## Task statement
Could you give the data below again, exactly and completely?
· · · · · · ·
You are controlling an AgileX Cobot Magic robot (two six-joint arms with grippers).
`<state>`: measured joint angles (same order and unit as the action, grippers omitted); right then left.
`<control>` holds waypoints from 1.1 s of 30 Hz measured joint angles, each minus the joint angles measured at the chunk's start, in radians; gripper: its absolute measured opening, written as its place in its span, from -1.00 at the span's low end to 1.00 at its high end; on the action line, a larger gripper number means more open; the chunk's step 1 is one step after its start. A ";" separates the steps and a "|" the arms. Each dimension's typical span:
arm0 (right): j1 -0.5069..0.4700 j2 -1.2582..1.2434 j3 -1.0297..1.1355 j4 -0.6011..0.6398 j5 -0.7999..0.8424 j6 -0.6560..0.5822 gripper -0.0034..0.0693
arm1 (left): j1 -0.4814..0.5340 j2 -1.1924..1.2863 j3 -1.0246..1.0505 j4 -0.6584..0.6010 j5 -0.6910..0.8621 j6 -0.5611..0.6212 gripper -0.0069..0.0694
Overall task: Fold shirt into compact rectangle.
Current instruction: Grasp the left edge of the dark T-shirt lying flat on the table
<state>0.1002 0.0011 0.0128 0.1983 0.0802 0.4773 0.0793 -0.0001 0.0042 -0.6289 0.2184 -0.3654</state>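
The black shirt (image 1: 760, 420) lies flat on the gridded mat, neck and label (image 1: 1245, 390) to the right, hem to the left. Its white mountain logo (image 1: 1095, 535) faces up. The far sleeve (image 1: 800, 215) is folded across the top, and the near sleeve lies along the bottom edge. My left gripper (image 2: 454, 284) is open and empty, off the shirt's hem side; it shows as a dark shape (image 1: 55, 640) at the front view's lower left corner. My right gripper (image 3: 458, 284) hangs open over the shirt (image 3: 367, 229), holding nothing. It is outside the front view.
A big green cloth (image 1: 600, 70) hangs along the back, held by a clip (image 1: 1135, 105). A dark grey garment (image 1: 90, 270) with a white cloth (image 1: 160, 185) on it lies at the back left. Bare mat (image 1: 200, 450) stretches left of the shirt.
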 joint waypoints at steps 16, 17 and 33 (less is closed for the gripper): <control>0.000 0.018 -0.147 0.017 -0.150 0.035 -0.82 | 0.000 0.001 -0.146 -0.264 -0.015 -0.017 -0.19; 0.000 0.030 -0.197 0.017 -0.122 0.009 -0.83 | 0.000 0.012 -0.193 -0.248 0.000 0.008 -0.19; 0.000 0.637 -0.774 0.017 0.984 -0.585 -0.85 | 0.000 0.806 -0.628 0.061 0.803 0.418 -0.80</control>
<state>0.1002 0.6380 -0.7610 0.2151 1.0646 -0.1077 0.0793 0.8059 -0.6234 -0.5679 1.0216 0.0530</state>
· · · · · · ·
## Exercise result
You are controlling an AgileX Cobot Magic robot (two six-joint arms with grippers).
`<state>`: measured joint angles (same order and unit as the action, grippers omitted); right then left.
`<control>` holds waypoints from 1.1 s of 30 Hz measured joint angles, each minus the joint angles measured at the chunk's start, in radians; gripper: its absolute measured opening, written as its place in its span, from -1.00 at the span's low end to 1.00 at its high end; on the action line, a larger gripper number means more open; the chunk's step 1 is one step after its start. A ";" separates the steps and a "|" the arms. Each dimension's typical span:
arm0 (right): j1 -0.5069..0.4700 j2 -1.2582..1.2434 j3 -1.0297..1.1355 j4 -0.6011..0.6398 j5 -0.7999..0.8424 j6 -0.6560..0.5822 gripper -0.0034..0.0693
arm1 (left): j1 -0.4814..0.5340 j2 -1.1924..1.2863 j3 -1.0246..1.0505 j4 -0.6584..0.6010 j5 -0.6910..0.8621 j6 -0.5611..0.6212 gripper -0.0069..0.0694
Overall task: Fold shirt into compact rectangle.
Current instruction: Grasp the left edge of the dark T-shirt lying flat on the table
<state>0.1002 0.0011 0.0128 0.1983 0.0802 0.4773 0.0793 -0.0001 0.0042 -0.6289 0.2184 -0.3654</state>
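The black shirt (image 1: 760, 420) lies flat on the gridded mat, neck and label (image 1: 1245, 390) to the right, hem to the left. Its white mountain logo (image 1: 1095, 535) faces up. The far sleeve (image 1: 800, 215) is folded across the top, and the near sleeve lies along the bottom edge. My left gripper (image 2: 454, 284) is open and empty, off the shirt's hem side; it shows as a dark shape (image 1: 55, 640) at the front view's lower left corner. My right gripper (image 3: 458, 284) hangs open over the shirt (image 3: 367, 229), holding nothing. It is outside the front view.
A big green cloth (image 1: 600, 70) hangs along the back, held by a clip (image 1: 1135, 105). A dark grey garment (image 1: 90, 270) with a white cloth (image 1: 160, 185) on it lies at the back left. Bare mat (image 1: 200, 450) stretches left of the shirt.
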 joint waypoints at steps 16, 17 and 33 (less is closed for the gripper): <control>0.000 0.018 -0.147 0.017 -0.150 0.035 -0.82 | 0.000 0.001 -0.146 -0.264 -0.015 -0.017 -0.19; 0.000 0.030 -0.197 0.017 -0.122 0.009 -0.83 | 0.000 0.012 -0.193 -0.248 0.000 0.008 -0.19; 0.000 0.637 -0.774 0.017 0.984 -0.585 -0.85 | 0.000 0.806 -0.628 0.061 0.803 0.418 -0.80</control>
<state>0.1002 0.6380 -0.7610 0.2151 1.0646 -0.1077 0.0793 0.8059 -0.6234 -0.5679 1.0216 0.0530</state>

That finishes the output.